Risultati che forniscono una spiegazione migliore della variazione genetica tra singoli esseri umani e gruppi umani rispetto ai modelli precedenti e la Henn evidenzia che «Stiamo presentando qualcosa che le persone non avevano mai nemmeno testato prima. Questo fa progredire significativamente la scienza antropologica».

Un altro autore dello studio, Timothy Weaver, professore di antropologia alla UC Davis, fa notare che «Precedenti modelli più complicati proponevano contributi di ominidi arcaici, ma questo modello indica il contrario».

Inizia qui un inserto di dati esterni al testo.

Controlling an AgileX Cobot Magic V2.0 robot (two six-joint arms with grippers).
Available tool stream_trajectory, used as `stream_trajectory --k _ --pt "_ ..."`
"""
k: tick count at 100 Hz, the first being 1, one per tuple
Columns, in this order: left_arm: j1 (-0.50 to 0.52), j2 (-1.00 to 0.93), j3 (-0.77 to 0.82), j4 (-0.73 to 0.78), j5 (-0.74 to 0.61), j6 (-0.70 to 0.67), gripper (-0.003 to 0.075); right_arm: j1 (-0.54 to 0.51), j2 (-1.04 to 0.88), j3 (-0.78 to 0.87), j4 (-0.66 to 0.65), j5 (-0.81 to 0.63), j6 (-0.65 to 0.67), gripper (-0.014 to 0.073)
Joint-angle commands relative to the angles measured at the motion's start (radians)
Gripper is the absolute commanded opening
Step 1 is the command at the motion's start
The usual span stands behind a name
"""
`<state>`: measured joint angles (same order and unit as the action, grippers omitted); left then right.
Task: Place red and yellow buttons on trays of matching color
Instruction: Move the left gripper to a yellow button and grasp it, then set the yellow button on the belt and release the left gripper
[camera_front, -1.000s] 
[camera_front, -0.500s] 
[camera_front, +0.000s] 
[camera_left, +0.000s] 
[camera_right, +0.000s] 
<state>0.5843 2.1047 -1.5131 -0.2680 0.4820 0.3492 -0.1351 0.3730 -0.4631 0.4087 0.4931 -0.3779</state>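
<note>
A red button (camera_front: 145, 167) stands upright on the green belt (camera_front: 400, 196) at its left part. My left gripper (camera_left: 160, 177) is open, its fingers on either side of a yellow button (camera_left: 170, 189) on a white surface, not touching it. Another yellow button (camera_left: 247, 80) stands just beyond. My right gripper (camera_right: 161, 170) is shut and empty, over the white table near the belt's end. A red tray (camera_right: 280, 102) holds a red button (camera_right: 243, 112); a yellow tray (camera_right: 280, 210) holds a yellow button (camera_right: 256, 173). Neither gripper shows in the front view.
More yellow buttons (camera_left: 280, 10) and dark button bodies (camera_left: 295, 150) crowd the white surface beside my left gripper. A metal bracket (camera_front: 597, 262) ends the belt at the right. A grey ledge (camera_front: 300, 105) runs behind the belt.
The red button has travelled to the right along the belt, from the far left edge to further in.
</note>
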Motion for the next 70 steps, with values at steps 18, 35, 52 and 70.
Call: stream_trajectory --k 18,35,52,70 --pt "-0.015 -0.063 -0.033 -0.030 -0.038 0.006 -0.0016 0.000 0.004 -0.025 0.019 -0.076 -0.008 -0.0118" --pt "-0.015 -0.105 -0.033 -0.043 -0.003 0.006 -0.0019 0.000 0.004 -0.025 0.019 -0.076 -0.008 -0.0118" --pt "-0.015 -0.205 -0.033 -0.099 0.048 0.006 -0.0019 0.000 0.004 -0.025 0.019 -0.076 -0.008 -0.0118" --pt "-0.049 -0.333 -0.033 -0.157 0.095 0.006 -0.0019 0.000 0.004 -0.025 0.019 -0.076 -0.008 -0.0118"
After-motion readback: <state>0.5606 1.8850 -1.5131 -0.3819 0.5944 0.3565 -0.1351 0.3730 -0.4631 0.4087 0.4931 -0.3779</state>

Gli autori dello studio prevedono che, secondo questo modello, «L’1-4% della differenziazione genetica tra le popolazioni umane contemporanee può essere attribuita alla variazione nelle popolazioni staminali. Questo modello può avere conseguenze importanti per l’interpretazione dei reperti fossili. A causa della migrazione tra i rami, questi molteplici lignaggi erano probabilmente morfologicamente simili, il che significa che è improbabile che fossili di ominidi morfologicamente divergenti (come l’Homo naledi ) rappresentino rami che hanno contribuito all’evoluzione dell’Homo sapiens».

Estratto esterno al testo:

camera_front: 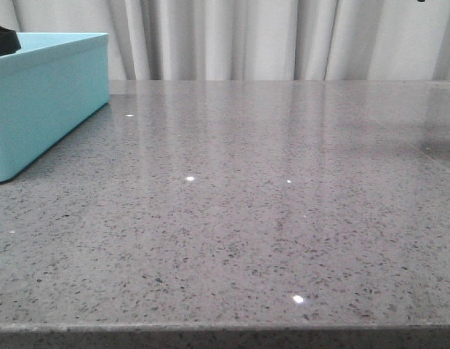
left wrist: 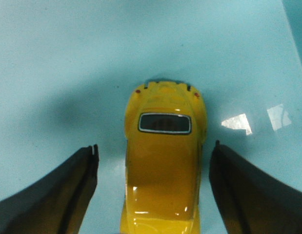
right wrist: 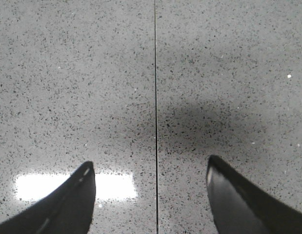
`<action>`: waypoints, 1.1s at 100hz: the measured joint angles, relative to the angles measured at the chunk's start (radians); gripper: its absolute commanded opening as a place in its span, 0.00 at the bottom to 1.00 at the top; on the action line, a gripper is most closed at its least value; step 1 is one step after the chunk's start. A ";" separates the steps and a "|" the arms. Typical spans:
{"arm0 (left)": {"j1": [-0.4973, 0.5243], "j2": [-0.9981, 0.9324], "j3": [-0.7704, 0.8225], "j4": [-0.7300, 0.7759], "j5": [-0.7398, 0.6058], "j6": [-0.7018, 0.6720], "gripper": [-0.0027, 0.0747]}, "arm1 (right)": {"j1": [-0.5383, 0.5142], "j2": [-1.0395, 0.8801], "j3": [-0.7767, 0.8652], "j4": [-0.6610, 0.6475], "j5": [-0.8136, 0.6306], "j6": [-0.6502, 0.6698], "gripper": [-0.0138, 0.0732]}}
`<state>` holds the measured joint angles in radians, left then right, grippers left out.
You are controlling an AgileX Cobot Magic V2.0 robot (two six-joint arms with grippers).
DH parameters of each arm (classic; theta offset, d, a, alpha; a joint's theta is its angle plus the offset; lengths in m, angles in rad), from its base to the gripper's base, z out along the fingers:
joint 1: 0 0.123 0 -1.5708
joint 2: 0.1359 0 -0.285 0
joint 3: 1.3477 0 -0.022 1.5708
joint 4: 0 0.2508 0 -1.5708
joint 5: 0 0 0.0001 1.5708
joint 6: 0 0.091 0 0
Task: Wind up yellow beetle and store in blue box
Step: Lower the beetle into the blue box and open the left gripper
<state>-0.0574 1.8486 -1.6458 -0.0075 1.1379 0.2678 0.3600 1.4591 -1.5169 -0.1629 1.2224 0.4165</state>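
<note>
Yellow beetle [left wrist: 163,165] lies between open jaws, untouched.

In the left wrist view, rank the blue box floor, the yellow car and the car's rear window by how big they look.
1. Blue box floor: fills the picture.
2. Yellow car, cut off at the edge.
3. Rear window.

Grey speckled tabletop [camera_front: 254,218] extended to a backdrop of pale pleated curtains [camera_front: 283,36]; bright light glints dotted its polished surface. A thin straight seam [right wrist: 155,97] divided the stone beneath the right wrist camera.
</note>
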 measured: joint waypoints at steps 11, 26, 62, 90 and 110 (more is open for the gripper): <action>0.000 -0.021 -0.032 -0.008 0.009 0.000 0.64 | 0.000 -0.001 0.000 0.000 -0.004 -0.027 0.72; 0.000 -0.106 -0.046 -0.022 0.002 0.000 0.50 | 0.000 -0.022 0.000 0.000 -0.017 -0.061 0.72; 0.000 -0.355 0.027 -0.048 -0.024 0.012 0.01 | 0.000 -0.118 0.009 0.000 -0.032 -0.088 0.47; 0.000 -0.566 0.223 -0.062 -0.073 0.014 0.01 | 0.000 -0.235 0.083 0.000 -0.041 -0.090 0.08; 0.000 -0.739 0.423 -0.101 -0.164 0.015 0.01 | 0.000 -0.351 0.193 0.000 -0.096 -0.090 0.08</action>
<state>-0.0574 1.1095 -1.2230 -0.1089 0.9744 0.2825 0.3600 1.1081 -1.3242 -0.1629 1.1266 0.3265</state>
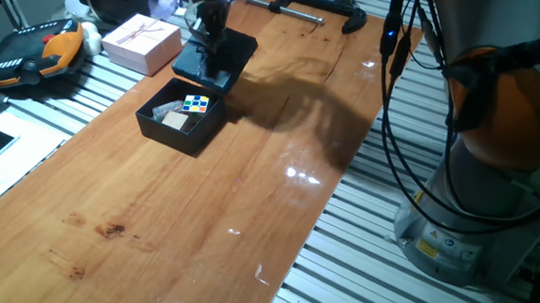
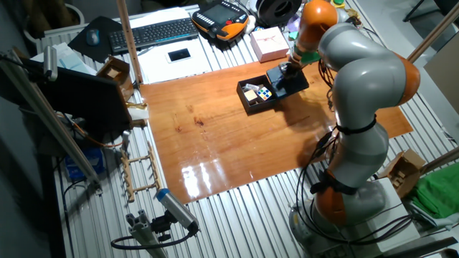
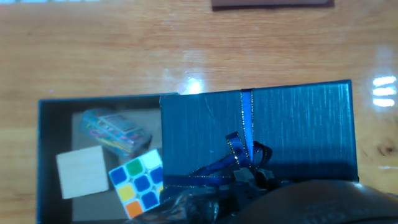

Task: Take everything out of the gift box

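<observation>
The black gift box [image 1: 149, 125] stands open on the wooden table. Inside lie a beige cube [image 3: 82, 172], a multicoloured puzzle cube [image 3: 138, 183] and a little flat pinkish-grey piece [image 3: 115, 130]. The flat lid [image 3: 292, 124] with its ribbon bow [image 3: 249, 155] lies just beyond the box, and in the hand view its edge overlaps the box's right part. My gripper [image 1: 206, 46] is right over the lid, at the bow. Its fingers are a dark blur at the bottom of the hand view, so I cannot tell whether they are open or shut.
A pale pink ribboned box [image 1: 142, 42] sits left of the lid. A black clamp [image 1: 307, 8] lies at the table's far edge. An orange-black teach pendant [image 1: 22, 52] and a keyboard [image 2: 154, 32] are off the table. The robot base [image 1: 475, 183] stands at the right.
</observation>
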Motion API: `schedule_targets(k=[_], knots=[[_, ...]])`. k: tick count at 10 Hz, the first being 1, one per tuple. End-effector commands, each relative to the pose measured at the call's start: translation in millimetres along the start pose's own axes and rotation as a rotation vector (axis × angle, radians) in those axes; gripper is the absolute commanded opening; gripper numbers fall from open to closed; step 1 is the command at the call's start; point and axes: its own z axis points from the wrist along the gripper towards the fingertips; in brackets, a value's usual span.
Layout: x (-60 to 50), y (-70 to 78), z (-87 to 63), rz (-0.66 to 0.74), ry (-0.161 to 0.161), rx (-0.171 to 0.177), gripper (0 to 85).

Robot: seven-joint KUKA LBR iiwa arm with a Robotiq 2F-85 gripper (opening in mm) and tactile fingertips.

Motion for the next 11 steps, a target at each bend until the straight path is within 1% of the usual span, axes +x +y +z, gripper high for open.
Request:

Quindi, ‘antica specie di ominidi, o “radice ancestrale”, aveva popolazioni localizzate che si pensa si siano incrociate tra loro nel corso dei millenni, condividendo tutte le differenze genetiche che si erano evolute. Questi nostri antichi antenati hanno percorso per secoli e millenni l’Africa e la Scerri dice su Nature  che «Le nostre radici affondano in una popolazione complessiva molto diversificata composta da popolazioni locali frammentate». L’intreccio di questi steli, separati solo debolmente dalle loro differenze genetiche, ha dato origine a un concetto di evoluzione umana che i ricercatori hanno descritto come «Uno “stelo debolmente strutturato”, più simile a una vite aggrovigliata che a un “albero della vita»”. Sebbene l’idea di più punti di origine non sia nuova, la spiegazione della radice debolmente strutturata lo è. E La Henn  ribadisce che «Altri modelli che esplorano origini multiple non hanno utilizzato tanti parametri come questo studio. Volevamo davvero metterci seduti e valutare in modo molto sistematico i modelli in un modo più creativo. E’ un nuovo modello per l’evoluzione umana che è concreto».

Ma il nuovo studio non ha risposto ancora a molte domande sulle origini degli esseri umani e la Henn vuole aggiungere ai modelli più DNA proveniente da altre regioni africane, per vedere se questo cambia i risultati ottenuti. Spera anche di «Utilizzare i dati per fare previsioni sui reperti fossili, ad esempio quali caratteristiche si troverebbero nei fossili umani di una particolare area».